Bisnis.com, JAKARTA — Jelang implementasi pasar bebas Indonesia dengan sejumlah kawasan seperti Australia dan Uni Eropa, pemerintah memetakan lima hambatan dalam mendorong peluang usaha di Tanah Air.
Kepala Badan Koordinasi Penanaman Modal (BKPM) Thomas T. Lembong mengungkapkan, salah satu yang utama dari lima hambatan tersebut adalah regulasi yang tumpang tindih.
Oleh karena itu, pemerintah ke depannya tidak hanya akan bergerak melalui Perpres tentang Percepatan Proses Pelaksanaan Berusaha yang memuat masalah reformasi sinkronisasi aturan di daerah dan pusat saja.

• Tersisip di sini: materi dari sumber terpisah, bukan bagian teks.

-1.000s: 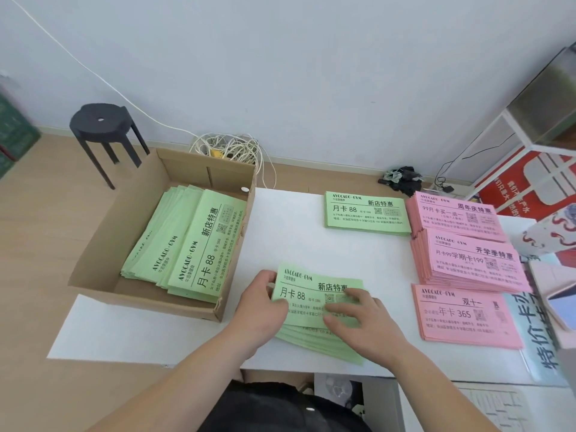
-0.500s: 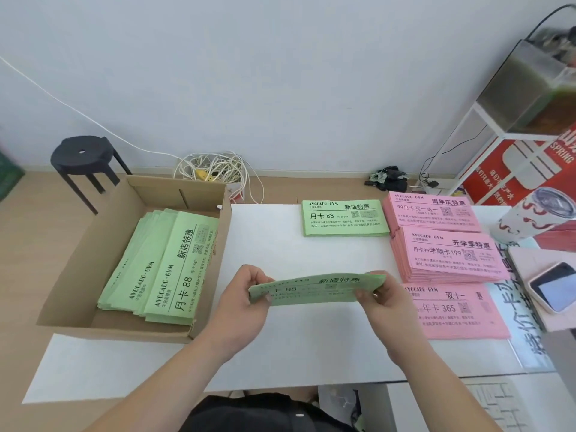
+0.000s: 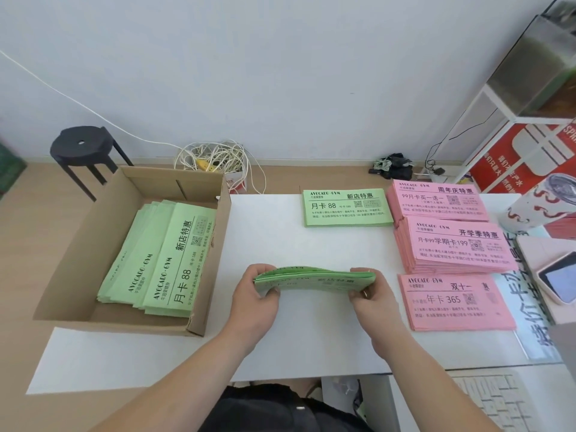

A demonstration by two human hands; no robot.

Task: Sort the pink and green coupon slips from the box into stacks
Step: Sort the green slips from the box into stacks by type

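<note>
Green bundle (image 3: 314,279) pinched at both short ends, left hand (image 3: 257,296) and right hand (image 3: 372,302) closed on it, bowing upward between them. Held above the table (image 3: 280,244), between box (image 3: 93,244) and pink stacks (image 3: 452,244).

Fine print on held green bundle (image 3: 314,278) foreshortened, unreadable. Fingertips of both hands tucked behind its ends. Lower green slips in box (image 3: 74,244) covered by top slip. Tumbler (image 3: 542,204), phone (image 3: 561,277) cut off at right edge.
</note>
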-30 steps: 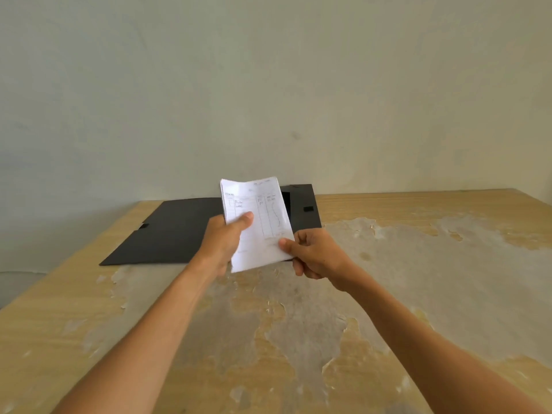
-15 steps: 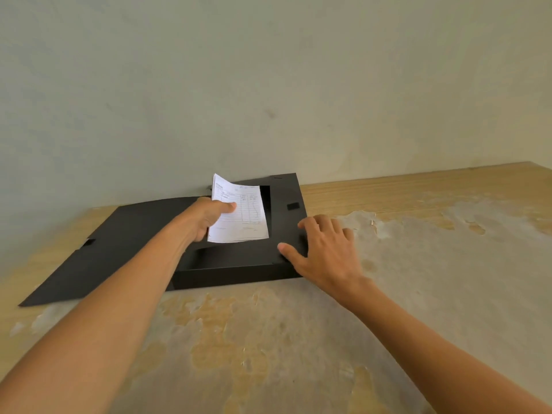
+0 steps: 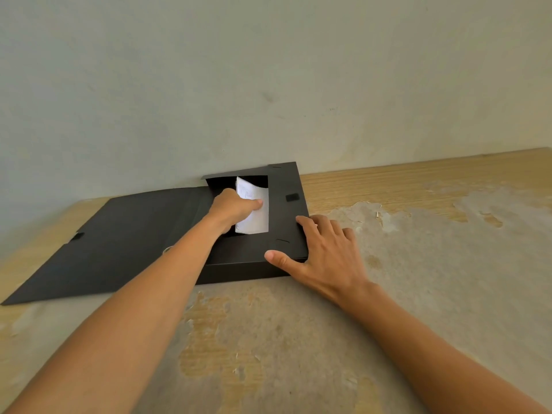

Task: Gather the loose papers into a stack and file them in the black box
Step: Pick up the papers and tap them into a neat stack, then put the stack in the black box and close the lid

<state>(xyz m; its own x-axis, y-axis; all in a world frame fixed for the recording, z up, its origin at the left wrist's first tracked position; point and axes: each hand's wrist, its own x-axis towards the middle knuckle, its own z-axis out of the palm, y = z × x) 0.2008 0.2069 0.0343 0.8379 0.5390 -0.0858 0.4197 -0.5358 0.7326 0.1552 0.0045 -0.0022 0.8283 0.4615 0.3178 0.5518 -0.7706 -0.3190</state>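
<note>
The black box (image 3: 286,234) lies open on the table against the wall, its lid (image 3: 119,234) folded flat to the left. A white stack of papers (image 3: 257,216) stands tilted inside the box's opening, its far edge curling upward. My left hand (image 3: 233,209) reaches into the box and grips the papers, thumb on top. My right hand (image 3: 322,252) rests flat on the box's near right corner, fingers spread, holding nothing.
The worn wooden table (image 3: 418,264) has patchy peeled veneer. A pale wall (image 3: 268,85) rises right behind the box. A black fastener patch (image 3: 292,197) sits on the box's right flap, another (image 3: 77,236) on the lid's left edge.
My left hand has carried the papers from the air down into the box. My right hand let go of them and settled on the box's corner. The view has moved closer.
</note>
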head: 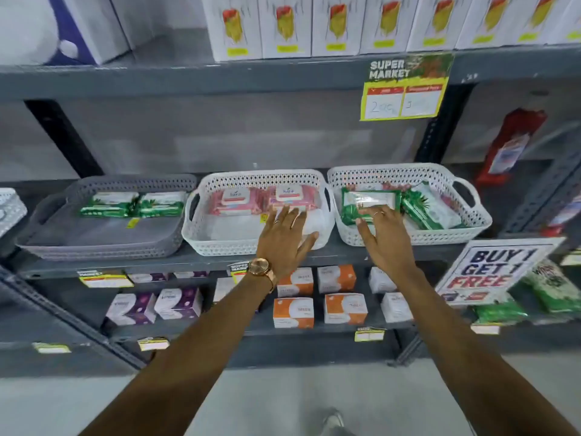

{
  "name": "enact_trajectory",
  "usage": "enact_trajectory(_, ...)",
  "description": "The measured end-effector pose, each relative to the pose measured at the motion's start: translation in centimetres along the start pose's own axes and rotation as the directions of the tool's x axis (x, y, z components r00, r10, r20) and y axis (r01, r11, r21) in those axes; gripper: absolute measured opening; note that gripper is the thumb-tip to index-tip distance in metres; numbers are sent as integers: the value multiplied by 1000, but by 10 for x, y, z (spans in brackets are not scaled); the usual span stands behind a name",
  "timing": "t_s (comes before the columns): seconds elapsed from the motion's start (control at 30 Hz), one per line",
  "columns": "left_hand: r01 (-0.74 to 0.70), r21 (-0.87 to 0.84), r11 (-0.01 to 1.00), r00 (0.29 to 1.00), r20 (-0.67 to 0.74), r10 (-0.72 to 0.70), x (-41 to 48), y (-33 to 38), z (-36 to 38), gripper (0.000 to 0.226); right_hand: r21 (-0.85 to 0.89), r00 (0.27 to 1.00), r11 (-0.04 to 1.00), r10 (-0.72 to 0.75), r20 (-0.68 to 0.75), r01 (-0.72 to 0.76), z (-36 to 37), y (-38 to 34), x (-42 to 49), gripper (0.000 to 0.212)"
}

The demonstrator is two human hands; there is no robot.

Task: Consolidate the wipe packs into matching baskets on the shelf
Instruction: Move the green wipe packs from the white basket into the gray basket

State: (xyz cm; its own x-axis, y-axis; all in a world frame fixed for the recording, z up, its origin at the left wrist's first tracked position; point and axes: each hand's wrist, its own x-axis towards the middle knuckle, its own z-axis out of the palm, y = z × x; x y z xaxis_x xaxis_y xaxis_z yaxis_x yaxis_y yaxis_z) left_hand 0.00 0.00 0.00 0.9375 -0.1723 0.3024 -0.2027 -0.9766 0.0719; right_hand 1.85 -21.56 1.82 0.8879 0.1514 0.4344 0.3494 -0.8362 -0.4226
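Observation:
Three baskets stand side by side on the middle shelf. The grey basket (47, 228) on the left holds two green wipe packs (129, 204). The middle white basket (226, 243) holds two pink wipe packs (239, 201). The right white basket (456, 234) holds green wipe packs (367, 199), with a bit of pink pack showing behind them. My left hand (284, 237) hovers with fingers spread over the front right of the middle basket. My right hand (382, 237) reaches into the right basket, its fingertips resting on a green pack, holding nothing.
The shelf above carries white boxes (286, 26) and a hanging price sign (405, 89). Below are orange boxes (294, 311) and purple boxes (179, 303). A "Buy 1 Get 1 Free" sign (490, 269) sticks out at the right. A red extinguisher (509, 146) stands behind the right upright.

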Motion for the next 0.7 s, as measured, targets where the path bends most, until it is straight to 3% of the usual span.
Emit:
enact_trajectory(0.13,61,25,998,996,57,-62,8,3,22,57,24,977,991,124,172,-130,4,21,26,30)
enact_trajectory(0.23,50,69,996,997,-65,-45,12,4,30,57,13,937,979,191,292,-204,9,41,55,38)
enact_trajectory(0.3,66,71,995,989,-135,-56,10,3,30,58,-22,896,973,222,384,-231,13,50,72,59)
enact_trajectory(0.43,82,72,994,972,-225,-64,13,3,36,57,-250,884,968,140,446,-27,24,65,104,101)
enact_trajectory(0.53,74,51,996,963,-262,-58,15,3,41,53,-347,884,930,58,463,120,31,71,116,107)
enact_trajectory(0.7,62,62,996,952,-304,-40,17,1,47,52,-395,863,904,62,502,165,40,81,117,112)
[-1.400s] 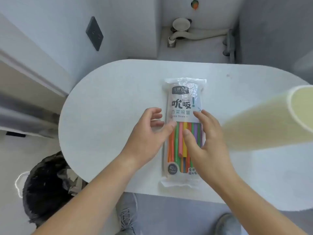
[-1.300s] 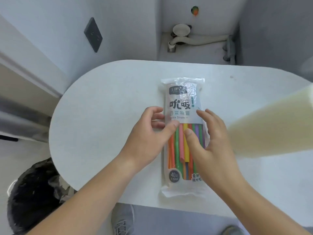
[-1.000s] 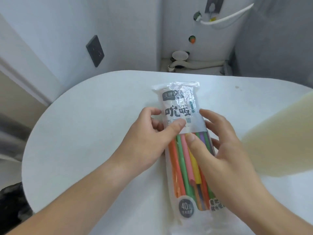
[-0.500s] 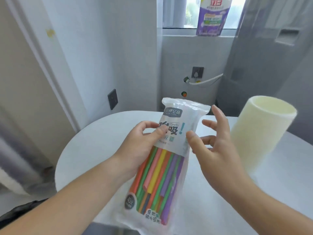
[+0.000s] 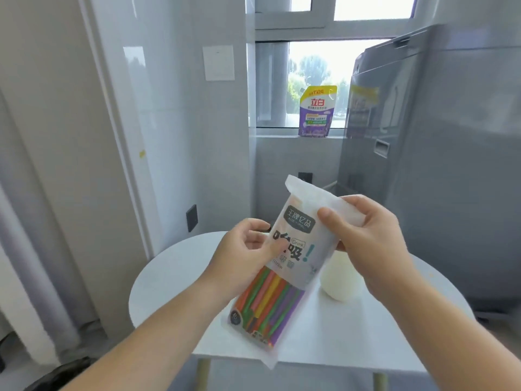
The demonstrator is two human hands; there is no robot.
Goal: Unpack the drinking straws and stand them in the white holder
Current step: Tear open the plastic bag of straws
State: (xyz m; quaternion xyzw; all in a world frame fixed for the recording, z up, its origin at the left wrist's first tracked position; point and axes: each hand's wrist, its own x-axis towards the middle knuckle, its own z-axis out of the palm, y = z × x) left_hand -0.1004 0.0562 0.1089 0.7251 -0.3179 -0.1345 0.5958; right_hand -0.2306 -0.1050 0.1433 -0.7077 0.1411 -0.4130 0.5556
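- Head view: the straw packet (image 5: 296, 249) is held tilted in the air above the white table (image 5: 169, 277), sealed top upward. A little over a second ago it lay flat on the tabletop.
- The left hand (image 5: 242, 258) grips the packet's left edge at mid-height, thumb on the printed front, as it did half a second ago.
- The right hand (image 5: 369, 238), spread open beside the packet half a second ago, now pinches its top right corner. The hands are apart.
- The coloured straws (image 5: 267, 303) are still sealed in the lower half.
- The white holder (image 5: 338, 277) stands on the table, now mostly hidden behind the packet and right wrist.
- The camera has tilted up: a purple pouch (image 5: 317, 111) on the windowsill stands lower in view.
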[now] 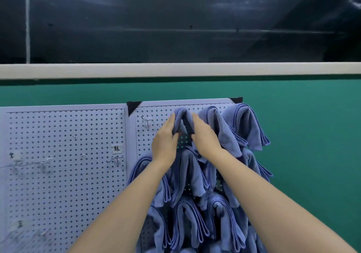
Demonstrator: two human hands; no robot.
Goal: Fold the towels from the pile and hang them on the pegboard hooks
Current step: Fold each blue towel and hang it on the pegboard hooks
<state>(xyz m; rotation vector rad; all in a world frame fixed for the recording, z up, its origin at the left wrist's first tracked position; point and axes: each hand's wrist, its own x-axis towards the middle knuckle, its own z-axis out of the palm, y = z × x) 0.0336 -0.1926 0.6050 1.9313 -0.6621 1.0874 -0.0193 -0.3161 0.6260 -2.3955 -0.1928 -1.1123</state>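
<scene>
A folded blue towel [182,116] drapes over a hook in the top row of the right pegboard [156,112]. My left hand [166,141] grips its left hanging side, thumb curled under the cloth. My right hand [205,137] grips its right hanging side. Two more folded blue towels [242,125] hang to the right in the same row. Several blue towels [187,176] hang in the rows below, partly hidden by my forearms. An empty wire hook [146,119] sticks out at the top left of this board.
The left pegboard [64,174] carries bare wire hooks [115,159] and small paper labels [117,148]. A green wall [312,135] lies behind and to the right. A white ledge [175,70] runs above, with a dark space over it.
</scene>
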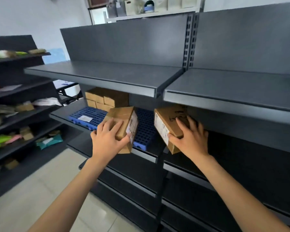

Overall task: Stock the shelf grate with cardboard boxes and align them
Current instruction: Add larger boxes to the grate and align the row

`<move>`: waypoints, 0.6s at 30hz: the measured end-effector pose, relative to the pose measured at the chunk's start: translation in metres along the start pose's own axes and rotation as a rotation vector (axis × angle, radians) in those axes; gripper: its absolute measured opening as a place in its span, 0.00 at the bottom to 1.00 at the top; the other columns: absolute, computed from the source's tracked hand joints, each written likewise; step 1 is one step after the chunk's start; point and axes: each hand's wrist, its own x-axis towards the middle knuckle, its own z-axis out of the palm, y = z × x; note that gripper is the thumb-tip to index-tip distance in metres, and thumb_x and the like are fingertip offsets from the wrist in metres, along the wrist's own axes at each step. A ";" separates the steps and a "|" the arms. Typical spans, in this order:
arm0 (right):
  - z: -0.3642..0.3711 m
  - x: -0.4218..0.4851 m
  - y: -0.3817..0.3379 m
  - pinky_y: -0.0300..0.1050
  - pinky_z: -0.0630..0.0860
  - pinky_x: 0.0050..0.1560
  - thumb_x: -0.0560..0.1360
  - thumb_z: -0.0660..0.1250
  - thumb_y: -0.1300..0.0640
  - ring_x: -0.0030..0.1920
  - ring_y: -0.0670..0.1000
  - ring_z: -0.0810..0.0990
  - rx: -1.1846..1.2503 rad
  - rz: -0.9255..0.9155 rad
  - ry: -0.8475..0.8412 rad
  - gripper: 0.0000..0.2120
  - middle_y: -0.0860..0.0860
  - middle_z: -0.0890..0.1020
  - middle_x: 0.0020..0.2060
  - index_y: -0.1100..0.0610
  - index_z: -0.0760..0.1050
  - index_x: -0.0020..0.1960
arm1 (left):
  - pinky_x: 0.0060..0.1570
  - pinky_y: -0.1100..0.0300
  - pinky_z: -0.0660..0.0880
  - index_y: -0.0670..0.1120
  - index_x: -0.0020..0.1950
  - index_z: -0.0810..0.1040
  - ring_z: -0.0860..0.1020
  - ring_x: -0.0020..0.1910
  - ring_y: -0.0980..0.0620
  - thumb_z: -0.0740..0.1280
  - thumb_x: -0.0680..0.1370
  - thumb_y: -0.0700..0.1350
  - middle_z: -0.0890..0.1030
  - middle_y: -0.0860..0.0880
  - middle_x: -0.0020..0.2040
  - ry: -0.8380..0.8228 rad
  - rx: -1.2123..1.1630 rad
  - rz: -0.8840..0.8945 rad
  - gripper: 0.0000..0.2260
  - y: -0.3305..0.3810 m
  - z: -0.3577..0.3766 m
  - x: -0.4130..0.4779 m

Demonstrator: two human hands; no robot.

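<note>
Before the open grate (89, 114): left hand (107, 139), left box (122, 114); right hand (192, 141), right box (167, 118).

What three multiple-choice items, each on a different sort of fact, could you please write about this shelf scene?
1. Where are the stacked boxes? A) top shelf B) back left of the grate C) floor
2. What colour is the grate? A) blue B) red C) white
3. What is the right hand doing? A) hanging empty B) gripping a cardboard box C) pressing the top shelf
Answers: 1B, they stand at the grate's far left; 2A, its lattice is blue; 3B, its thumb and fingers clamp the box.
</note>
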 end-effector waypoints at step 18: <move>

Menurut Lembong, BKPM dan Kementerian Perekonomian sudah membicarakan strategi yang cukup menarik. Sayangnya, dia belum dapat mengemukakan strategi tersebut.
"Saya belum boleh ngomong. Tapi, bagi saya sudah sangat jelas, daerah tidak boleh menerbitkan peraturan yang bertentangan dengan aturan nasional, termasuk PP, Perpres, dan Permen," papar Thomas selepas Public Private Discussion on International Trade and Investment, Senin (9/4).
Selain regulasi, Thomas mengatakan masalah pajak juga menjadi keluhan. Seperti diketahui, pajak di dalam negeri masih didominasi oleh pajak korporasi dan industri yaitu sekitar 70%.
Akibat beban pajak di sektor industri yang terlalu berat, daya saingnya menjadi tertekan dan sulit berkembang. Oleh karena itu, dia berharap pemerintah dapat terus memperluas basis pajak di luar industri. "Supaya beban pajak di industri bisa diringankan.”
Sementara itu, tiga hambatan lainnya adalah masalah tenaga kerja, pembebasan lahan dan perizinan bangunan, serta infrastruktur dan peranan BUMN. Jika isu tersebut bisa diselesaikan, BKPM berharap investasi dapat tumbuh signifikan di era perdagangan bebas.
Menurut Thomas, dia pernah menemukan contoh kasus besar terkait perjanjian perdagangan yang berpengaruh pada investasi. Salah satu negara G7 terpaksa membatalkan investasi pembangkit listriknya karena negara tersebut tidak memiliki perjanjian investasi dengan Indonesia.
"Ada negara besar di Eropa yang melarang jaminan dari Eximbank di negara-negara yang tidak punya perjanjian investasi dengan mereka," tuturnya.